[Source data]
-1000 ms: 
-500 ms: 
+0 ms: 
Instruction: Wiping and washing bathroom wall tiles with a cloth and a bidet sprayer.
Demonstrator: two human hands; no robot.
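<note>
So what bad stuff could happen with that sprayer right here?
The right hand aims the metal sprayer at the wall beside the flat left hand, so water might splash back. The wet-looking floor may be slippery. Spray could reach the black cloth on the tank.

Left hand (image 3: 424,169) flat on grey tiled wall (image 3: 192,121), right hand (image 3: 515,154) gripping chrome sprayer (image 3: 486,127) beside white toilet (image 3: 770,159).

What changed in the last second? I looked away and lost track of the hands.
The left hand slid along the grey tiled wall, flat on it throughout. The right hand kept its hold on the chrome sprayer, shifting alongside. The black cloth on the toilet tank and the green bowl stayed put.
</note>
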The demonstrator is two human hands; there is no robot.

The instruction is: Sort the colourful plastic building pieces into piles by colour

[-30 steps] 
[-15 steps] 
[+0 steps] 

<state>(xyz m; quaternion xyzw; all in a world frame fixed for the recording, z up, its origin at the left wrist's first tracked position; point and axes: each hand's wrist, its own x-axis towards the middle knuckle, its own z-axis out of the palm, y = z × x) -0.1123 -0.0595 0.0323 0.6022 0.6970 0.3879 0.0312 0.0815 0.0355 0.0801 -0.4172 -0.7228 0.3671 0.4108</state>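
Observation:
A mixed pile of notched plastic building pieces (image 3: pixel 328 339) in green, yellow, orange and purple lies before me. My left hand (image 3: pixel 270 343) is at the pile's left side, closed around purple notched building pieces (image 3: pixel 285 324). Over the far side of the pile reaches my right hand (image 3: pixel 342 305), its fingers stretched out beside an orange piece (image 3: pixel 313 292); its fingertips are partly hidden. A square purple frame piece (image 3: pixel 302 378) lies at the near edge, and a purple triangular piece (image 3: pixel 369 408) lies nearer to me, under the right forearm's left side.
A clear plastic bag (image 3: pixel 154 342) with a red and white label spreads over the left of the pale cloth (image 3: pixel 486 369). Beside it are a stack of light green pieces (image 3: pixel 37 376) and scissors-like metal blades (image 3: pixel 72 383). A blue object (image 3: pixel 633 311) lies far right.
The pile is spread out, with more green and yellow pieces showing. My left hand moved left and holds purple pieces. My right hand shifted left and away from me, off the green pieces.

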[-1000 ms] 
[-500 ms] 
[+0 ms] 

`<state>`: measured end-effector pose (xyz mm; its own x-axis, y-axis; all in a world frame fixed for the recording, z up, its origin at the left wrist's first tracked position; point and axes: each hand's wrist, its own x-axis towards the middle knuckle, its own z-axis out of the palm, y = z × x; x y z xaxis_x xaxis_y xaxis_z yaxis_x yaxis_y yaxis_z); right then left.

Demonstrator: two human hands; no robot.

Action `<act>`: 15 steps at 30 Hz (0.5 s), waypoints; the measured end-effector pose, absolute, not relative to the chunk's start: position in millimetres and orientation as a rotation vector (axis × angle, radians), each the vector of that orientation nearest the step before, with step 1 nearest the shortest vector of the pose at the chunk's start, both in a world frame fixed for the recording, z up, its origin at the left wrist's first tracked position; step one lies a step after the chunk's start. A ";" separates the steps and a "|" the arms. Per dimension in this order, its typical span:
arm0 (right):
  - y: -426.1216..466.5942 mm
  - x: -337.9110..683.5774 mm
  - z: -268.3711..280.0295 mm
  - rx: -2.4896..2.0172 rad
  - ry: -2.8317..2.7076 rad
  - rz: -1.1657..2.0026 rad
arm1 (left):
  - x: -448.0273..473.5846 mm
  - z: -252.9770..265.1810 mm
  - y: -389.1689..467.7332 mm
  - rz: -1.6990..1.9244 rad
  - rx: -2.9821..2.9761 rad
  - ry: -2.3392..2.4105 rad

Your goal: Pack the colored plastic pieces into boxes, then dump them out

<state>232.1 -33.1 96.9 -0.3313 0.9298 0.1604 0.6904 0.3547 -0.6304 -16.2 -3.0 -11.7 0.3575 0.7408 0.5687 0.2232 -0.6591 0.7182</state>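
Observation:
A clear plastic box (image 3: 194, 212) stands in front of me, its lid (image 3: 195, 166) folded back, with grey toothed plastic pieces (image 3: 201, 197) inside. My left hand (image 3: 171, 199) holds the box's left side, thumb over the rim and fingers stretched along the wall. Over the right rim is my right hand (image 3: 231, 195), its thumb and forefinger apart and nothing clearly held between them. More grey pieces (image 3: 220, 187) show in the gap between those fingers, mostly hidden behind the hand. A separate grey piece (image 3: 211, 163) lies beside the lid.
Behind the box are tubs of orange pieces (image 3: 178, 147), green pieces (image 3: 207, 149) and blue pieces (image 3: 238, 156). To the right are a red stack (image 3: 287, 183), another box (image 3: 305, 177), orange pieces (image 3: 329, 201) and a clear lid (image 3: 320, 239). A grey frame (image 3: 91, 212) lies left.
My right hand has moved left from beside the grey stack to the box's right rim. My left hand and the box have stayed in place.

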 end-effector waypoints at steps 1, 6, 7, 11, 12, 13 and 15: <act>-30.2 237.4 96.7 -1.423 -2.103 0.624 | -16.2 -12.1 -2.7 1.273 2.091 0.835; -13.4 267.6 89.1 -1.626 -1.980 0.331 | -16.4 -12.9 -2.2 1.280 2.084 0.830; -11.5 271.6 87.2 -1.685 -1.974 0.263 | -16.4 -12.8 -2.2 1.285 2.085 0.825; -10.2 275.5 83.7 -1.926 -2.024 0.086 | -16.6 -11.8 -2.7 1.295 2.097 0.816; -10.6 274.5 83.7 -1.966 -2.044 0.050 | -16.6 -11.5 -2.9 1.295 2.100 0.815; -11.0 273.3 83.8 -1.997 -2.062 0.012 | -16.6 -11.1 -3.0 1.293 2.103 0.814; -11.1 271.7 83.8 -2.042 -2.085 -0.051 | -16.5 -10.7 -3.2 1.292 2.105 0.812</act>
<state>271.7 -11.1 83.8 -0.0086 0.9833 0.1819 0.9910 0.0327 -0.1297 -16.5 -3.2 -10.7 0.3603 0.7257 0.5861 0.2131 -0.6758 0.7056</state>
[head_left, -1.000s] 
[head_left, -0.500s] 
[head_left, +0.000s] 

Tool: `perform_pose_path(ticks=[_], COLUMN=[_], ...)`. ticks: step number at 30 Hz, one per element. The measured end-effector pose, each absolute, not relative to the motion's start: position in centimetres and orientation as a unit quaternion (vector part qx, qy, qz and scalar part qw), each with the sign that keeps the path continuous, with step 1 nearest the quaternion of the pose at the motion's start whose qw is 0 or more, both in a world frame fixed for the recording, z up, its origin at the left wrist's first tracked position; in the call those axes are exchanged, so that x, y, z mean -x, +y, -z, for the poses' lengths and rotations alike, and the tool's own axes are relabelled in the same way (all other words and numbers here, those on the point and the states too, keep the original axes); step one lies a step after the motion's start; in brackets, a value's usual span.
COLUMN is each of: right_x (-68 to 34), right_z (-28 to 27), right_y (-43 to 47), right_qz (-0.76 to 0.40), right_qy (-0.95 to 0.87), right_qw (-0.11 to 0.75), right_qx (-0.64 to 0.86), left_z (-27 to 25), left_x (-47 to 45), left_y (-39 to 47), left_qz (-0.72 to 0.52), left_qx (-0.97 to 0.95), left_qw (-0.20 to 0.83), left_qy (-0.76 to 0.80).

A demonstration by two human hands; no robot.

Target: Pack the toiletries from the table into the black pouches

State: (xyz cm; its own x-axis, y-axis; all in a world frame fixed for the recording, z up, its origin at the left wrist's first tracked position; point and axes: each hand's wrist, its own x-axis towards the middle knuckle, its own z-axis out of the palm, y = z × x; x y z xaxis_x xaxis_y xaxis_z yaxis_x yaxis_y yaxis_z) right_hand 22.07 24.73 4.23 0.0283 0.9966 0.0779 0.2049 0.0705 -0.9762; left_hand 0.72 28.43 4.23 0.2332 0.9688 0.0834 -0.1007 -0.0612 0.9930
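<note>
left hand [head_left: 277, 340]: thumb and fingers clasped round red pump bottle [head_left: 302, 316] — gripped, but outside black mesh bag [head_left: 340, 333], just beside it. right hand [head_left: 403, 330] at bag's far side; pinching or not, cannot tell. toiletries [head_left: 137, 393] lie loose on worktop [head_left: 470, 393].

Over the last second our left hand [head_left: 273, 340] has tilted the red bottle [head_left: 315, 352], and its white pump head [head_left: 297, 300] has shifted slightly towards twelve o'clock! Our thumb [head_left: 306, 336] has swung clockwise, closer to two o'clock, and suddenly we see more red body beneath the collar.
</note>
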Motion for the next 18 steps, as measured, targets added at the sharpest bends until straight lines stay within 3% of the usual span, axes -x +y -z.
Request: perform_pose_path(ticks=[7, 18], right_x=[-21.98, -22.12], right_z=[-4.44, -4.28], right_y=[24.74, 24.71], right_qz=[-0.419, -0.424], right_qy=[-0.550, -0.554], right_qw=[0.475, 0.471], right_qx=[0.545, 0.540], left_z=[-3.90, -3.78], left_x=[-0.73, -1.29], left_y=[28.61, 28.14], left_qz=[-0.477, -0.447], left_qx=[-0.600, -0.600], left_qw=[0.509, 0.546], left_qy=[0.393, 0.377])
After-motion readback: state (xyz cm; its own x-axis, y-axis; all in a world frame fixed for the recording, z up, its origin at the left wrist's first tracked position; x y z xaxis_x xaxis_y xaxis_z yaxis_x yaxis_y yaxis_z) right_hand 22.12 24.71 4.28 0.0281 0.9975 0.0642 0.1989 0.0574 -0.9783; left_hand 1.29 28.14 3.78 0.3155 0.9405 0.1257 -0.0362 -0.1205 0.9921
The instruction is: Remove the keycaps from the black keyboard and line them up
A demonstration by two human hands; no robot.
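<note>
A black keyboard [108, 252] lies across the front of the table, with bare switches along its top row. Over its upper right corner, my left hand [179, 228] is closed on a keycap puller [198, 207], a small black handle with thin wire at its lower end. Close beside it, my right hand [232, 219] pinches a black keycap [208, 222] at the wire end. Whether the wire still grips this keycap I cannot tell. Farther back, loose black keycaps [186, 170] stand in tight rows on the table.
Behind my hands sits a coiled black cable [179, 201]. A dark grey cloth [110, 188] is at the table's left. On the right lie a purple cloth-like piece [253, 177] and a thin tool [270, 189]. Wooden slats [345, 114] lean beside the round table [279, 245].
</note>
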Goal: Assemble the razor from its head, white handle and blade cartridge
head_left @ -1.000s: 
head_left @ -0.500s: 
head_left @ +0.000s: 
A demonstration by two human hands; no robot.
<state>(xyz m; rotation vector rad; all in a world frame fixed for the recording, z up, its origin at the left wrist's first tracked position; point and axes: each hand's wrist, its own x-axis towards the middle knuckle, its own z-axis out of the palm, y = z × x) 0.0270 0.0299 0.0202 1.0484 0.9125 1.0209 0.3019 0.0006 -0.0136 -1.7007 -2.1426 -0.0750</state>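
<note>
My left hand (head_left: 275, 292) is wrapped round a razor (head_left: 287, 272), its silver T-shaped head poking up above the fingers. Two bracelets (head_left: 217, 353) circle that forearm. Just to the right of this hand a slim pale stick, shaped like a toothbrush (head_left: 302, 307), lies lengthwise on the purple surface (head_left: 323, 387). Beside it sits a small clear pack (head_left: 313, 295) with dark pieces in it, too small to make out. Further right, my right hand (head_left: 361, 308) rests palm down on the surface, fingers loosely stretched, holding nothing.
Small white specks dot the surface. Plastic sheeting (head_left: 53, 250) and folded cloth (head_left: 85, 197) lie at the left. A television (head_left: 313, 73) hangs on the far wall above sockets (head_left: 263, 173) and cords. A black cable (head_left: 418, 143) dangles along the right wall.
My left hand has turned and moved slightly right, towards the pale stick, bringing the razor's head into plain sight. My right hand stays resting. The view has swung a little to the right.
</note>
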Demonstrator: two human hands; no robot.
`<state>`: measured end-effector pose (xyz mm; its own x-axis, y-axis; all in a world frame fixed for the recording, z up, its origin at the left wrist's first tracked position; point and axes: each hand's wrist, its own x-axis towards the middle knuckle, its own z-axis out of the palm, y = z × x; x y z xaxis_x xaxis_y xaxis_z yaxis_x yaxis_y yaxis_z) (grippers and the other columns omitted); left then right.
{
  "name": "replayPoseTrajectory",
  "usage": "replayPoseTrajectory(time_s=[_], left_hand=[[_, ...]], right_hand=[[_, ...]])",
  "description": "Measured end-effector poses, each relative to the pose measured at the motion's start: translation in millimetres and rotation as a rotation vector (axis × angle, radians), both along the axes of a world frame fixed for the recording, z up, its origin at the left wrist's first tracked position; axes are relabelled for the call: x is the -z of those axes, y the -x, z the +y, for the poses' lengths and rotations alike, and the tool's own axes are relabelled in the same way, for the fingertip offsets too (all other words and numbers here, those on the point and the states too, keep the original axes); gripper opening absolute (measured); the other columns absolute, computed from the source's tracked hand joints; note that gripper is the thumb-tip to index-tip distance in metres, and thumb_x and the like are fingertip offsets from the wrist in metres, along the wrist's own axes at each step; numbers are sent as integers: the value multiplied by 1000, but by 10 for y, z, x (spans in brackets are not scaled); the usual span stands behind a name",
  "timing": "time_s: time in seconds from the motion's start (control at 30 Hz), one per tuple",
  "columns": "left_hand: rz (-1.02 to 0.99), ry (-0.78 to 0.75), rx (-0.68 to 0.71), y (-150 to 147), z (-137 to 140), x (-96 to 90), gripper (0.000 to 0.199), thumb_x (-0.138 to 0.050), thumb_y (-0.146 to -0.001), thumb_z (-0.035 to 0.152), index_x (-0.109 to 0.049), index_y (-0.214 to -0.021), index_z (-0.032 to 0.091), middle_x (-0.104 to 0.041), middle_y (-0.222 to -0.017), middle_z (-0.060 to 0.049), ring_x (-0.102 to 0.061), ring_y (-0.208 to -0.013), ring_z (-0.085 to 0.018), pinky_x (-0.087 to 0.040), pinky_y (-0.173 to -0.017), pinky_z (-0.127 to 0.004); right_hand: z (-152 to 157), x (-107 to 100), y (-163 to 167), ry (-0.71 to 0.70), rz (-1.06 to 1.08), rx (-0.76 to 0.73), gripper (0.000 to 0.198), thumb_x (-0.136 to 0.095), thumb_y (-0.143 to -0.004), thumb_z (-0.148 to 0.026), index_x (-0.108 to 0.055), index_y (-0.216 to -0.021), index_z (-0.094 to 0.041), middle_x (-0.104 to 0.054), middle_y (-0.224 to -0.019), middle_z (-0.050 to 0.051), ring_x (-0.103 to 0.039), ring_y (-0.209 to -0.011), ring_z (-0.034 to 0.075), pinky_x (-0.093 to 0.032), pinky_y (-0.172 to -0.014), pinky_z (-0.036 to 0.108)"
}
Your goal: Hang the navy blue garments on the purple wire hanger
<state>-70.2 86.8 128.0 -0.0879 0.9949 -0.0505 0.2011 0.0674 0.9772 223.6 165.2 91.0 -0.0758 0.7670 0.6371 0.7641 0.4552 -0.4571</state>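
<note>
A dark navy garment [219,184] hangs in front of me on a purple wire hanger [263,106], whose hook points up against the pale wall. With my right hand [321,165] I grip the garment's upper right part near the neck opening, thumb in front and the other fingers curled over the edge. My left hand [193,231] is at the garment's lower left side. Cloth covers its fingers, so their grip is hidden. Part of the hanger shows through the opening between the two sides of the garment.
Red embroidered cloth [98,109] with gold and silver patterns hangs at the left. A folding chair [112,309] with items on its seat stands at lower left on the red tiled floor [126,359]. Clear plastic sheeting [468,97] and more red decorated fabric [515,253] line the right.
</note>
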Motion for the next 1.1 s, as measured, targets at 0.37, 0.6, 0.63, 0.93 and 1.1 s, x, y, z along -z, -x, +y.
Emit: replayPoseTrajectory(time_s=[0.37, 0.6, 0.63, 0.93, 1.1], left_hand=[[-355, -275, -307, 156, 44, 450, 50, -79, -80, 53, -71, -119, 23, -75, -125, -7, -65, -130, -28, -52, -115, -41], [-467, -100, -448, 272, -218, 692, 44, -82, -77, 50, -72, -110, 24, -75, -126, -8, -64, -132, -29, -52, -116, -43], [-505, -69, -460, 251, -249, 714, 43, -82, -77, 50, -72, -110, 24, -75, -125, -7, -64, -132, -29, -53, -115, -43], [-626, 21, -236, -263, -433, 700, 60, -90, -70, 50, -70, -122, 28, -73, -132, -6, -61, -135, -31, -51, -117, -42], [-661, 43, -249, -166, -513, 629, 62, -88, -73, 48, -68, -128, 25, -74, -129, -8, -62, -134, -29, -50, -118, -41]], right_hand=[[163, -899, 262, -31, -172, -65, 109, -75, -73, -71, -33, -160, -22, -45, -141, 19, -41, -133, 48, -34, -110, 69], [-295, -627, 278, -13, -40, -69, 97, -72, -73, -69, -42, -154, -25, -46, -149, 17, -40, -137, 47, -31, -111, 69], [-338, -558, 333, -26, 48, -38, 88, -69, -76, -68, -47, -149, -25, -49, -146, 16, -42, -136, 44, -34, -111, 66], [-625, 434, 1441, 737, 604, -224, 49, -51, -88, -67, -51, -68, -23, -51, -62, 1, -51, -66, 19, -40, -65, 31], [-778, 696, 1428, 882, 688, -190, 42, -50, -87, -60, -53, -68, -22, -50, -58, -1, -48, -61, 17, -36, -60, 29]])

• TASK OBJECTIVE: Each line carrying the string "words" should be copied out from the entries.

• RESPONSE:
Tool: `perform_pose_path(ticks=[_], COLUMN=[_], ...)`. ticks: step number at 30 Hz, one per element. The measured end-effector pose, each absolute, not relative to the motion's start: position in centimetres and orientation as a unit quaternion (vector part qx, qy, qz and scalar part qw), each with the sign that keeps the path continuous, with step 1 nearest the quaternion of the pose at the motion's start whose qw is 0 or more, both in a world frame fixed for the recording, z up, its origin at the left wrist's first tracked position; in the call those axes are exchanged, so that x, y, z mean -x, +y, -z, for the poses' lengths and rotations alike, and the tool's own axes are relabelled in the same way (all other words and numbers here, those on the point and the states too, keep the original axes); step one lies a step after the motion's start; in brackets, a value's usual span.
  "description": "Measured end-effector poses, each relative to the pose measured at the motion's start: translation in millimetres and rotation as a rotation vector (axis × angle, radians), both along the axes of a world frame fixed for the recording, z up, its origin at the left wrist's first tracked position; axes are relabelled for the call: x is the -z of those axes, y the -x, z the +y, for the poses' lengths and rotations alike, and the tool's own axes are relabelled in the same way, for the fingertip offsets too (all other words and numbers here, those on the point and the states too, keep the original axes); gripper opening absolute (measured); the other columns absolute, computed from the source's tracked hand joints; note that gripper is the thumb-tip to index-tip distance in metres, and thumb_x and the like are fingertip offsets from the wrist in metres, along the wrist's own axes at each step; numbers are sent as integers: the value multiplied by 1000, but by 10 for y, z, x (spans in brackets are not scaled); the usual span stands behind a name",

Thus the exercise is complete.